High-resolution structures of the bacterial NSS homologue LeuT (7, 8) have been described. LeuT consists of 12 transmembrane domains (TMs) with TM1 to -5 related to TM6 to -10 by a pseudo-2-fold axis in the membrane plane, and its binding pocket is located at the interface of these two domains (7). In the outward-occluded conformation, the binding pocket is separated from the cytoplasm by ∼20 Å of ordered protein. Although LeuT is an excellent model for the NSS neurotransmitter transporters (9–12), extracellular loop 2 (EL2) of the homologue is considerably shorter than that of their eukaryotic counterparts (7). Very recently, a crystal structure of the Drosophila melanogaster dopamine transporter has been reported (13). Because it was necessary to delete 43 residues from EL2 (13), the role of this loop in the structure and function of the eukaryotic NSS transporters remains unknown. EL2 of the eukaryotic transporters, but not of LeuT, contains two conserved cysteine residues capable of forming a disulfide bond (14, 15). Such a disulfide bond was also seen in the D. melanogaster dopamine transporter (13).

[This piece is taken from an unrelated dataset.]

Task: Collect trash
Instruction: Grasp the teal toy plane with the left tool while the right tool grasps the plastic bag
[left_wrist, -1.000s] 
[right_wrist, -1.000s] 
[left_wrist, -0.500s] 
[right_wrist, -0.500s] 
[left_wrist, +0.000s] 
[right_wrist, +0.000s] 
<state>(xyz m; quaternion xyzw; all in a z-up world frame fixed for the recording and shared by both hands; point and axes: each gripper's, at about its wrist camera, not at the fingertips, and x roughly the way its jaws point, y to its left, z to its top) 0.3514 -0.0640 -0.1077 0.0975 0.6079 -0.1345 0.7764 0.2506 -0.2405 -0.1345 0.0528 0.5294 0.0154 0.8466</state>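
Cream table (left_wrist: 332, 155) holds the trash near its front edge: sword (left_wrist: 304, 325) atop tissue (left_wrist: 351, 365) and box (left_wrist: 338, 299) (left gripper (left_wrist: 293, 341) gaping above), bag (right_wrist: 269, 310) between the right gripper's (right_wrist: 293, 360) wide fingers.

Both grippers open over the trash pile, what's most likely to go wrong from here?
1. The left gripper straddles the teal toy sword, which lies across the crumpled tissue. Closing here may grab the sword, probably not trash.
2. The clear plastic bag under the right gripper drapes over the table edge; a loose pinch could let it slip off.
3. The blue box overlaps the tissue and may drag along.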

Comparison of the different LeuT structures suggest that EL4, which connects TM7 to TM8, may play a key role in the occlusion of the binding pocket from the extracellular medium during transition of the outward- to inward-facing conformation. Upon this transition, one of the EL4 residues, Gly-318, comes close to Asp-401 located in the extracellular part of TM10 (Fig. 1). To test if this prediction can be extrapolated to GAT-1, cysteine residues were introduced into GAT-1 at the corresponding positions, namely 359 from EL4 and 448 from TM10. Treatment of the double cysteine mutant with copper(II)(1,10-phenantroline)3 (CuPh) resulted in inhibition of GABA transport. However, inhibition of transport was also seen without a cysteine at position 448. In this study, we have addressed the question of which of the endogenous cysteine residues of GAT-1 can potentially form a disulfide bond with the cysteine introduced at position 359 under oxidizing conditions. Our results indicate that under conditions favoring outward-facing conformations of GAT-1, each of the two cysteine residues from EL2 is in proximity to the cysteine introduced at position 359.
EXPERIMENTAL PROCEDURES
Generation and Subcloning of Mutants
Mutations were made by site-directed mutagenesis of the wild type (WT) GAT-1 in the vector pBluescript SK(−) (Stratagene) using single-stranded uracil-containing DNA as described previously (16, 17). Briefly, the GAT-1-containing plasmid was used to transform Escherichia coli CJ236 (dut−, ung−). From one of the transformants, single-stranded uracil-containing DNA was isolated upon growth in uridine-containing medium, according to the standard protocol from Stratagene, using helper phage R408. This yields the sense strand, and consequently mutagenic primers were designed to be antisense. The mutants were subcloned into C74A-GAT-1 in the vector pBluescript SK(−) and in the oocyte expression vector pOG1, using unique restriction enzymes. The mutations were verified by sequencing the entire coding region of the cDNA.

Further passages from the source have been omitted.